__How to complete this task__: A faithful transcription of all lines below is the expected answer.

__Recorded information__:
▬▬▬

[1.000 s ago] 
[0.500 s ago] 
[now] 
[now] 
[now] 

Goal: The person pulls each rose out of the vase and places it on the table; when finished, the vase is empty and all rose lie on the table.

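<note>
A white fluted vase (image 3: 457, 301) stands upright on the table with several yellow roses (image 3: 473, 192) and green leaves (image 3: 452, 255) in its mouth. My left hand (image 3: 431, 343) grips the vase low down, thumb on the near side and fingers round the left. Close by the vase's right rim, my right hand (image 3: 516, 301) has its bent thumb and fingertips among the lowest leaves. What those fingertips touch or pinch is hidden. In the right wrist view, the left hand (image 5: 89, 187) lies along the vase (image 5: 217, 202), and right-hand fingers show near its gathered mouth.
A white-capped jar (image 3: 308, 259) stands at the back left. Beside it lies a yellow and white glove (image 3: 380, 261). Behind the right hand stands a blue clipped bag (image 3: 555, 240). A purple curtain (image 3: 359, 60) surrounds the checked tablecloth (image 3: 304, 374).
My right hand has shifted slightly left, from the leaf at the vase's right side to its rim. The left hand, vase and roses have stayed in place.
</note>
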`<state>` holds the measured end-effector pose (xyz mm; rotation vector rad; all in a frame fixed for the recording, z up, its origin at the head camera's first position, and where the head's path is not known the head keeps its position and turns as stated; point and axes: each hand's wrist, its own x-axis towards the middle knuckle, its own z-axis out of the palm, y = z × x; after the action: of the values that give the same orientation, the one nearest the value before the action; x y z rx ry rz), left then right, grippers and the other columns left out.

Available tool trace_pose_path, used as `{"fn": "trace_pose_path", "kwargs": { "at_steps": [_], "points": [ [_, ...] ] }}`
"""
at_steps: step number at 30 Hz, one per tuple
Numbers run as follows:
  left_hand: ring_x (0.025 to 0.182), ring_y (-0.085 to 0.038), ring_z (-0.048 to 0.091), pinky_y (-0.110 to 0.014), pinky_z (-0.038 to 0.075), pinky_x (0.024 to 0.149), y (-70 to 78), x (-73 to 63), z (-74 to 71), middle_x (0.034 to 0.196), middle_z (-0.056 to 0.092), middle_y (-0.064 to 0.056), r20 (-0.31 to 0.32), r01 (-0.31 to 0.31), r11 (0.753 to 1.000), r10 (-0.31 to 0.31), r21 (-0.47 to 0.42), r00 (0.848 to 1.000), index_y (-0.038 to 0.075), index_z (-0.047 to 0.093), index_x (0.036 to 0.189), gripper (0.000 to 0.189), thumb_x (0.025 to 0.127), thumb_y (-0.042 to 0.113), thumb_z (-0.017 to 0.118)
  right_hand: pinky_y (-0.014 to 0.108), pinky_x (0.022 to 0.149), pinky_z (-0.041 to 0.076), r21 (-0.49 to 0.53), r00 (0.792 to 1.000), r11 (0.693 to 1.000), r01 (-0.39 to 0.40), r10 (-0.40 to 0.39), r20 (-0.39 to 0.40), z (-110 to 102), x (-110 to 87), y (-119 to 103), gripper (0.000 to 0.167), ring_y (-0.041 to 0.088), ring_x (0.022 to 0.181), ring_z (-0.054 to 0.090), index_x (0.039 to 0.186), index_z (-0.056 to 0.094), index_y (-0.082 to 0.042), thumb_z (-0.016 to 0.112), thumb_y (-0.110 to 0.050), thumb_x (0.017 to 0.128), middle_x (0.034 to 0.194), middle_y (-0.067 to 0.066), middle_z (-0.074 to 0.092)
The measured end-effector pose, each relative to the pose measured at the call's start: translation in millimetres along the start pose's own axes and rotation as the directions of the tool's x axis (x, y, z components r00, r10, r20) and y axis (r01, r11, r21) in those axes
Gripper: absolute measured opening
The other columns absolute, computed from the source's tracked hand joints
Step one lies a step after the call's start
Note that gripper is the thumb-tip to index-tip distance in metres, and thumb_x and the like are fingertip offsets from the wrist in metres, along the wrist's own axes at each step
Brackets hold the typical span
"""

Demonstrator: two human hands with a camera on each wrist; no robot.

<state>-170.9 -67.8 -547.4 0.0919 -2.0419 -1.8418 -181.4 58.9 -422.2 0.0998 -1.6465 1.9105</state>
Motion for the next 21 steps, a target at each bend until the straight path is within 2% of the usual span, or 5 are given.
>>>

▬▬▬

__Expected answer__:
[1.000 s ago] 
[0.500 s ago] 
[now] 
[now] 
[now] 

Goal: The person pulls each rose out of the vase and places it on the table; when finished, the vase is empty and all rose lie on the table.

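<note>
A white fluted vase (image 3: 457, 301) stands upright on the table with several yellow roses (image 3: 473, 192) and green leaves (image 3: 452, 255) in its mouth. My left hand (image 3: 431, 343) grips the vase low down, thumb on the near side and fingers round the left. Close by the vase's right rim, my right hand (image 3: 516, 301) has its bent thumb and fingertips among the lowest leaves. What those fingertips touch or pinch is hidden. In the right wrist view, the left hand (image 5: 89, 187) lies along the vase (image 5: 217, 202), and right-hand fingers show near its gathered mouth.
A white-capped jar (image 3: 308, 259) stands at the back left. Beside it lies a yellow and white glove (image 3: 380, 261). Behind the right hand stands a blue clipped bag (image 3: 555, 240). A purple curtain (image 3: 359, 60) surrounds the checked tablecloth (image 3: 304, 374).
My right hand has shifted slightly left, from the leaf at the vase's right side to its rim. The left hand, vase and roses have stayed in place.
</note>
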`<state>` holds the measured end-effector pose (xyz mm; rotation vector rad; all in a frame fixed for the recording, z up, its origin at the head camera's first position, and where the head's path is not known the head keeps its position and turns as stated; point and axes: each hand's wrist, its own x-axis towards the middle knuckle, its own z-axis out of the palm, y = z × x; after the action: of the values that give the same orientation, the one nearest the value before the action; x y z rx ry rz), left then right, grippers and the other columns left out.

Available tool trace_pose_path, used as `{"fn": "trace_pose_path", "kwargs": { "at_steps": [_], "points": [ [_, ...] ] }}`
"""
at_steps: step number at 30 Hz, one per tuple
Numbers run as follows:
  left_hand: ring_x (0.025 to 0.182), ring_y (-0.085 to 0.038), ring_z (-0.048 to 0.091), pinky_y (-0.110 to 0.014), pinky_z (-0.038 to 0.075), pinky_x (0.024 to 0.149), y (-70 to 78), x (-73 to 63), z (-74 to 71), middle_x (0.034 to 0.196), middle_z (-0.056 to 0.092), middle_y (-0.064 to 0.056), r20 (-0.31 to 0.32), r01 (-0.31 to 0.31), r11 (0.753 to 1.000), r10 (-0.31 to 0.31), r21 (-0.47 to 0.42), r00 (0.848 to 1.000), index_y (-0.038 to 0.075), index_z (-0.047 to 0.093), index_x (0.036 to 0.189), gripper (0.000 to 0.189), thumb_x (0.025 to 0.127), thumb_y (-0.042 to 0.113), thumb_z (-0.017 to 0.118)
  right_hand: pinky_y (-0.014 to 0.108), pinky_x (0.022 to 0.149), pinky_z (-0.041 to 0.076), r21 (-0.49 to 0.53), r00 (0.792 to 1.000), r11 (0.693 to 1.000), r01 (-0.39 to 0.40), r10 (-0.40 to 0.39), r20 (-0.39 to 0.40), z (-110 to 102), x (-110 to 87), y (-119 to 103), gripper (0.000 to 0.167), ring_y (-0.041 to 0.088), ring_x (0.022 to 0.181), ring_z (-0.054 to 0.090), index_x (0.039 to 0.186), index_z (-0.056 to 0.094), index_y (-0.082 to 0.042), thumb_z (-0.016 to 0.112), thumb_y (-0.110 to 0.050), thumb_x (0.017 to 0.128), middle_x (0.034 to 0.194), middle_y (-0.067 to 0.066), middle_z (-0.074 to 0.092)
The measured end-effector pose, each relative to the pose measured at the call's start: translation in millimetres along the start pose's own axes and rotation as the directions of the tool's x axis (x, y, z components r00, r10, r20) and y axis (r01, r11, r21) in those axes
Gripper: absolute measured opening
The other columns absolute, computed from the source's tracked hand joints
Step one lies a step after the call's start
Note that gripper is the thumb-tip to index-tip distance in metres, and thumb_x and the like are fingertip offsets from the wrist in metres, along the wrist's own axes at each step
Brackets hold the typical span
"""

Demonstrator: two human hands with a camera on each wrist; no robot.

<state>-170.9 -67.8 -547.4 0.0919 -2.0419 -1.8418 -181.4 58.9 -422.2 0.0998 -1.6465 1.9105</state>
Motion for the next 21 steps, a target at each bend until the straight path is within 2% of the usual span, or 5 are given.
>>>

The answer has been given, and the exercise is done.